In family D and in individual I, we identified two different heterozygous variants in CRYGC. The novel p.Arg60Glnfs*43 frameshift variant identified in family D resulted from a guanine deletion that introduced a premature translation stop codon located in the N-terminal region of CRYGC protein, and associated with nuclear cataract. It is conceivable that this mutation will affect CRYGC, in a similar fashion to the impact of CRYGD mutations described above, given that this would form a truncated domain 1, with only the first Greek key being complete. It is highly likely that any protein product will be unstable because of the missing second Greek key which is needed to stabilise the other Greek key in domain 1. This domain is anyway more unstable than domain 2 and both have amyloid forming potential [49,50,51]. It is therefore likely that the mutant protein will also form amyloid fibres. Individual I had a known likely pathogenic variant p.T5P, causing bilateral congenital cataract. This variant was previously reported by Heon et al. 1999 in a British family with central zonular pulverulent cataract [52]. Sequence variants in CRYGC have been associated with nuclear and lamellar cataract [53], along with additional eye anomalies such as glaucoma, microcornea [54, 55], microphthalmia [56] and optic disc coloboma [57]. These phenotypic variations could be due to as yet unidentified modifier genes.


Family E and individual H harboured two heterozygous nonsense variants in exon 6 of CRYBB1. In family E, a novel heterozygous variant at c.656G>A responsible for an AD congenital lamellar cataract, resulted in a premature translation stop codon at p.W219, located in the cytoplasmic carboxy-terminal region of CRYBB1. This mutation will also severely disrupt the fourth and final Greek key motif, which is needed to stabilise the whole domain [58]. It remains to be proven whether the β-crystallins have amyloid forming potential similar to the γ-crystallins [35, 49,50,51]. CRYBB1 is also expressed in tissues other than the eye lens and its altered expression has been reported to be potentially associated with schizophrenia [59].This has led to the fascinating proposal that neurological disorders and eye disease, such as cataract, may have a common cause [60]; with the link to protein amyloid formation certainly adding weight to this proposal. Interestingly, individual H with an isolated bilateral CC also had a novel pathogenic stop codon variant at c.618C>A; p.Y206*, close to p.W219*. It is of note that the majority of disease-causing variants located at the N-terminal end of the protein display recessive inheritance, while the variants in the C-terminal region generally exhibit dominant inheritance. This perhaps reflects a role for nonsense-mediated mRNA decay in the inheritance pattern.


We report 5 novel and 5 recurrent disease-causing variants in the Crystallins causing inherited congenital cataract, and comprehensively review the genetic landscape in the Crystallin genes. Our study further extends the mutation spectrum associated with the Crystallin genes and further facilitates clinical diagnosis.
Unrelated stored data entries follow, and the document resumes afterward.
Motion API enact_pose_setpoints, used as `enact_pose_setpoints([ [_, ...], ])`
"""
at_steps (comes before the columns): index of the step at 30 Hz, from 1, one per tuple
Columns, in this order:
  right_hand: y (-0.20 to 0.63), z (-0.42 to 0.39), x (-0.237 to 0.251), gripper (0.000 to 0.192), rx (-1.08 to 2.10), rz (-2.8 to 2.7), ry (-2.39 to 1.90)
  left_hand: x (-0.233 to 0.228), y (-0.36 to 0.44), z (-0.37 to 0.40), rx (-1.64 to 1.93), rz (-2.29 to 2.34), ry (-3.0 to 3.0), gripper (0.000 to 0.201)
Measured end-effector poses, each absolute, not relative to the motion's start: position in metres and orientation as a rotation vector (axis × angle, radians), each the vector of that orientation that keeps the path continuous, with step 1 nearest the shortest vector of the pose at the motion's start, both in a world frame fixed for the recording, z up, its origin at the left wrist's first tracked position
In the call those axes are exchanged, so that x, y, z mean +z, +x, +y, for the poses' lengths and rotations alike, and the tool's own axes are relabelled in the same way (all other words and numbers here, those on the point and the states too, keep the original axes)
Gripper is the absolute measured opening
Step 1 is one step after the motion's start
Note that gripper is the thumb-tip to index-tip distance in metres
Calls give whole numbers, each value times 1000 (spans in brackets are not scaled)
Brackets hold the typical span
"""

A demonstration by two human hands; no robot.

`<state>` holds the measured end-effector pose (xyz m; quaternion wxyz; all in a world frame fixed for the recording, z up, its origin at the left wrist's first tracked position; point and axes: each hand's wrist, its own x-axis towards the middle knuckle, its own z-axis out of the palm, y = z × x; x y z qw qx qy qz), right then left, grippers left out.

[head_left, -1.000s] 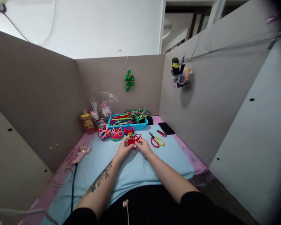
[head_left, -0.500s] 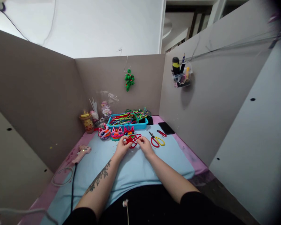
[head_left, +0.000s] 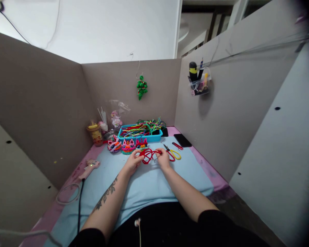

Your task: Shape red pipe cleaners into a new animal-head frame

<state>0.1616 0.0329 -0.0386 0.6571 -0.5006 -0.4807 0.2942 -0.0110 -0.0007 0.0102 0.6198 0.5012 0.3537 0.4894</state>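
Head view is showing the person working at a desk with grey walls around it. The left hand [head_left: 130,164] is pinching one side of a red wire [head_left: 147,156], which is bent into loops, and the right hand [head_left: 163,160] is pinching the other end and drawing it to the right. The wire is being held just above the blue mat [head_left: 149,185], between both hands, in front of three small masks [head_left: 127,145] that are standing in a row. Behind them a blue tray [head_left: 141,134] is holding many coloured wires. Scissors [head_left: 173,153] are lying just beside the right hand, and a glue gun [head_left: 89,168] is resting well apart at the left edge.

It seems the shaping step is in hand: the loops are being opened and formed, and the piece is looking far from finished. The next move probably is calling for a firm grip by the left fingers while the right ones are bending the free end, so the loops are not slipping out of form.
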Motion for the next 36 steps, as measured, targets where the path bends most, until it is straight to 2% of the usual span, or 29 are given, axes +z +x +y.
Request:
enact_pose_setpoints([
  [9, 163, 37, -35, 27, 883, -819, -996, 4, -8, 4, 1240, 1031, 1209, 51],
  [18, 149, 23, -26, 27, 1044, -1028, -897, 4, -7, 3, 1268, 1018, 1239, 49],
  [22, 146, 17, -30, 20, 901, -1271, -957, 2, -8, 5, 1276, 974, 1227, 49],
  [30, 159, 11, -21, 14, 429, -1299, -1156, 4, -7, 0, 1150, 951, 1277, 45],
  [36, 155, 6, -22, 4, 432, -1468, -1062, 2, -9, 3, 1189, 956, 1237, 47],
])
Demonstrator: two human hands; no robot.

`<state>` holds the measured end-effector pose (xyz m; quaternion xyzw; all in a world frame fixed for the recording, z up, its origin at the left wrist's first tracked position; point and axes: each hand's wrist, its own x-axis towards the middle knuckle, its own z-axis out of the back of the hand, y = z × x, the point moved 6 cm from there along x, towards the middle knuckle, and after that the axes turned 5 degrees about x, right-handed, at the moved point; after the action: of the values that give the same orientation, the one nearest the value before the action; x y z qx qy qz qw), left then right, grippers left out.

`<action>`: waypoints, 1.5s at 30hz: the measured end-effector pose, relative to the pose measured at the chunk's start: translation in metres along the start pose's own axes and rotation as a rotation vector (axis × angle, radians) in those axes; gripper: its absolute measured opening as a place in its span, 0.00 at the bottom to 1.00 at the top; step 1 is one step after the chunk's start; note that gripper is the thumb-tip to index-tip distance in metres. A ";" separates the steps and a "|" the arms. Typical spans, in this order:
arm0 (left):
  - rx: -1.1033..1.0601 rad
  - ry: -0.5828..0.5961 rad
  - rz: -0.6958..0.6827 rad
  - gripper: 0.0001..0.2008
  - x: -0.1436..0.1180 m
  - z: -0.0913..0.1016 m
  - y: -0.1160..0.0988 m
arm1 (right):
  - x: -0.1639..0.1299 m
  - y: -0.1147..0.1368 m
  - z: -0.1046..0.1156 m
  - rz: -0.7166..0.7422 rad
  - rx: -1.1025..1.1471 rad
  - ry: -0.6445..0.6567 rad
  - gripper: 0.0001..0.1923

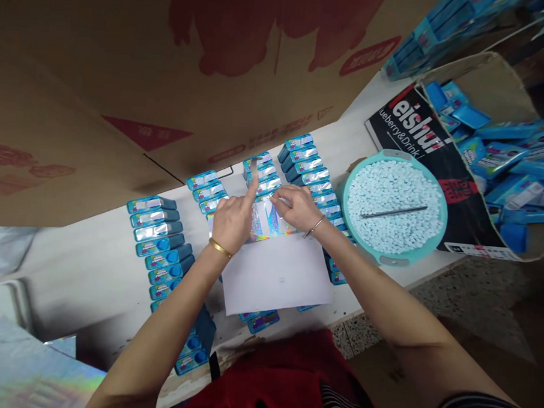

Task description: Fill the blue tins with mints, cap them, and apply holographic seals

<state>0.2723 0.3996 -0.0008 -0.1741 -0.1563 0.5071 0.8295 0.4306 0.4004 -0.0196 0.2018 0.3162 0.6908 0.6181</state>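
Observation:
My left hand [233, 221] reaches over the middle row of upright blue tins, its index finger stretched onto the top of one tin [265, 172] and its other fingers curled. Its thumb is mostly hidden. Close to its right, my right hand [297, 208] is closed in a pinch at the upper edge of a shiny rainbow sticker sheet [271, 221]. Whether a single sticker is lifted between those fingertips is too small to tell. A white paper sheet [278, 276] continues below the shiny part and covers several tins of the middle row.
More tins stand in a left row [164, 258] and a right row [313, 167]. A turquoise basin [389, 257] of pale blue tablets holds a dark stick [393, 212]. Right of it, an opened carton [415, 123] contains blue packs. A large cardboard box [125, 59] walls off the back.

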 end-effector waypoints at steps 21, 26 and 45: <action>-0.727 -0.587 0.640 0.34 -0.129 0.085 0.030 | -0.048 0.065 -0.003 0.045 0.369 -0.067 0.24; -0.726 -0.618 0.838 0.33 -0.195 0.095 0.069 | -0.079 0.138 -0.114 -0.225 0.925 0.211 0.26; -0.362 -0.589 0.791 0.35 -0.217 0.068 0.130 | -0.054 0.139 -0.205 -0.248 0.813 0.062 0.12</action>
<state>0.0459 0.2695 -0.0164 -0.2103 -0.3905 0.7738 0.4523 0.2004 0.3043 -0.0654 0.3688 0.6033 0.4362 0.5566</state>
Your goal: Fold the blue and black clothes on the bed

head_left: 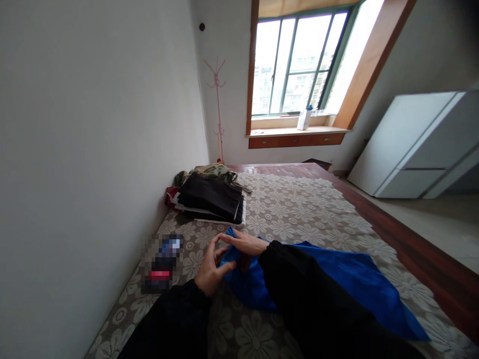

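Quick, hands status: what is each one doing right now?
Left hand: pinching the edge of the blue cloth between thumb and fingers.
Right hand: lying on the same cloth at its corner; grip cannot be told.

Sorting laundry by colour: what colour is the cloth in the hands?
Bright blue cloth, plain, clearest in the head view.

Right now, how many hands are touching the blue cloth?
2: the left hand pinches the blue cloth at its near-left edge, the right hand presses its top corner.
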Tool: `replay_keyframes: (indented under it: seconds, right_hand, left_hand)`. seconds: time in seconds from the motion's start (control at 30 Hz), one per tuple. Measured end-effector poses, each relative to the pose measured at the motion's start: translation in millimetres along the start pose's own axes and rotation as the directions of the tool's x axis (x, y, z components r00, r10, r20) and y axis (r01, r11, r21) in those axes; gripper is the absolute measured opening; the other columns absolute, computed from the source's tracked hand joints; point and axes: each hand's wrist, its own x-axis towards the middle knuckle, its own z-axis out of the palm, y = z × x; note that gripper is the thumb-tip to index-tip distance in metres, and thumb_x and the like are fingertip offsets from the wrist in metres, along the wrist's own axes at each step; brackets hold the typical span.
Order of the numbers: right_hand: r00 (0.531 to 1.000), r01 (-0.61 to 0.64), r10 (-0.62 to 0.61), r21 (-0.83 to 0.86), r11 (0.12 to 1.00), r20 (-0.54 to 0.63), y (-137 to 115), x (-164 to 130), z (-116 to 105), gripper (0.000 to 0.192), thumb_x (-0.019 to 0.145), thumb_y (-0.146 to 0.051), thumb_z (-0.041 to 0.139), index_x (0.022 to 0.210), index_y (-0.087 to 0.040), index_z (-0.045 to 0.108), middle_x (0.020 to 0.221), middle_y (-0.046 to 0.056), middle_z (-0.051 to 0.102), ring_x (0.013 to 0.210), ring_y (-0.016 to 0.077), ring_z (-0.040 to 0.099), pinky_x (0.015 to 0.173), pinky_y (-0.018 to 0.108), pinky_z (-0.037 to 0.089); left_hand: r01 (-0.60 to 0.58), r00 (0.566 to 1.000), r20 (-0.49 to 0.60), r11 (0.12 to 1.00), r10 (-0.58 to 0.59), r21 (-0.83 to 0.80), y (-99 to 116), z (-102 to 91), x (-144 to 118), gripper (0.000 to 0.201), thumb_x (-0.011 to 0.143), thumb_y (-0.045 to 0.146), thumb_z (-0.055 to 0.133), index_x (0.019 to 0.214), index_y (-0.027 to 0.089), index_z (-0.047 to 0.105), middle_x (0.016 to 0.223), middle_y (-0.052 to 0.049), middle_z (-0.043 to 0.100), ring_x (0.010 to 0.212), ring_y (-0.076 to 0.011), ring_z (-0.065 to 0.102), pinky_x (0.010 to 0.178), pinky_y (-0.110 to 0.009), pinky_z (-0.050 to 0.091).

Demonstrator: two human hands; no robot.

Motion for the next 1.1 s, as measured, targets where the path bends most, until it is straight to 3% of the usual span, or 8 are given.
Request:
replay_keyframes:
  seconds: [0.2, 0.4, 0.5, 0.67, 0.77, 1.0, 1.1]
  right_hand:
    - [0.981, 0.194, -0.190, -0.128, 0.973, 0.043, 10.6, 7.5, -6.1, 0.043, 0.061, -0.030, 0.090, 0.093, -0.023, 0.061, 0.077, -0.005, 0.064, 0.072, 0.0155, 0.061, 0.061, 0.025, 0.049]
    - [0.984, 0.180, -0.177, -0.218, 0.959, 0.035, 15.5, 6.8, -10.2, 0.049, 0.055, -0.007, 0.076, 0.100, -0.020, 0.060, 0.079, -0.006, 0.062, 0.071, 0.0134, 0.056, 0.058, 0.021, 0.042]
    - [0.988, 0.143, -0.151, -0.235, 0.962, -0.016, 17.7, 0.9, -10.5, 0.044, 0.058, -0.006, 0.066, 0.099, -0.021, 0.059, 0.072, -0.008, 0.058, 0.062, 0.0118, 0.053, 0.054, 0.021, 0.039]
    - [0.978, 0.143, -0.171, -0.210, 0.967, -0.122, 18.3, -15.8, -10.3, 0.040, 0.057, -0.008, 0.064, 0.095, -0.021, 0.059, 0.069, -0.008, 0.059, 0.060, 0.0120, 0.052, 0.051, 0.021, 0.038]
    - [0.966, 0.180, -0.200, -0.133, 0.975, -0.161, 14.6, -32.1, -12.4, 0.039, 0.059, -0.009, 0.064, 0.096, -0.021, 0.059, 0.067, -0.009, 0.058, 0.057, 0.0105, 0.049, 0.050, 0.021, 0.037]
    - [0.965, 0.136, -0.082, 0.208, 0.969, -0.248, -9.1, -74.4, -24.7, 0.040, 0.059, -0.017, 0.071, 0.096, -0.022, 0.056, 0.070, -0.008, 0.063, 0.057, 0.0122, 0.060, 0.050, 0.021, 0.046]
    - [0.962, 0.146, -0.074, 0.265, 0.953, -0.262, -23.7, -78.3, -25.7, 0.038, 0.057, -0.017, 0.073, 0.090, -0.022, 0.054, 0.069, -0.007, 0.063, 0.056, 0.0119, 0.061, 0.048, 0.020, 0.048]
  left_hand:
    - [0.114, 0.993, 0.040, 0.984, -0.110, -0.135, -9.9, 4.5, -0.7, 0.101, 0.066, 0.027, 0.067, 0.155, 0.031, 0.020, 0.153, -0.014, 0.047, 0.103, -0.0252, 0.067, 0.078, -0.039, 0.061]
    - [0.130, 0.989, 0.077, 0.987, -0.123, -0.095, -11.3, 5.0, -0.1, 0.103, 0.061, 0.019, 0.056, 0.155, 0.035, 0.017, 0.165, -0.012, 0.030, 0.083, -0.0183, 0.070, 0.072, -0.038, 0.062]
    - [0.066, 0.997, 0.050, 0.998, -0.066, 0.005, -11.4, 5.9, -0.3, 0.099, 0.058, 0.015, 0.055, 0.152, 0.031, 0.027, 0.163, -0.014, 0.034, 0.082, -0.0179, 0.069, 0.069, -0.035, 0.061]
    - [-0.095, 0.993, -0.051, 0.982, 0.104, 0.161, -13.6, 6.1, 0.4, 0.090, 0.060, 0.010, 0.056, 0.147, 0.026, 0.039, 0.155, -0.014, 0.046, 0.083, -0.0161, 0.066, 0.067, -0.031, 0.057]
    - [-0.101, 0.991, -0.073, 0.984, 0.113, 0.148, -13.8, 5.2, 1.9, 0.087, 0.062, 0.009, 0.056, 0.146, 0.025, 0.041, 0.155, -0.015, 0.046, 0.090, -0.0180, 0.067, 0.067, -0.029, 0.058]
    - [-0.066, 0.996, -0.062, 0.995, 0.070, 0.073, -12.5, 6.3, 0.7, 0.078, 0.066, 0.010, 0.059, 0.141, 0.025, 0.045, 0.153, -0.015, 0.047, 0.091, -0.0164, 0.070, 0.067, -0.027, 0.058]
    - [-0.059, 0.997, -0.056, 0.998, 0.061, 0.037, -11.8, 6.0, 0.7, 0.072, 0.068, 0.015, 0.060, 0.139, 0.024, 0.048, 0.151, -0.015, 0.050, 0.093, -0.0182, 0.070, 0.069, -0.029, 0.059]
We highlight the amyloid-forming potential of the mutated βγ-crystallins as a common mechanistic basis to the novel mutations reported here and the potential multimorbidity of crystallin mutations with neurological disorders.

Many of the identified variants causing isolated cataract in this study provide further evidence of phenotypic heterogeneity and further showcase the significance of merging clinical observation with NGS, in order to understand the biological basis for phenotypic variation associated with familial cataract as a valuable paradigm to understand the genetic basis of human disease.

The clinical and genetic heterogeneity now reported in congenital cataract has begun to rival the vast variability documented in inherited retinal disease; making ophthalmic genetics the most heterogeneous in Medicine.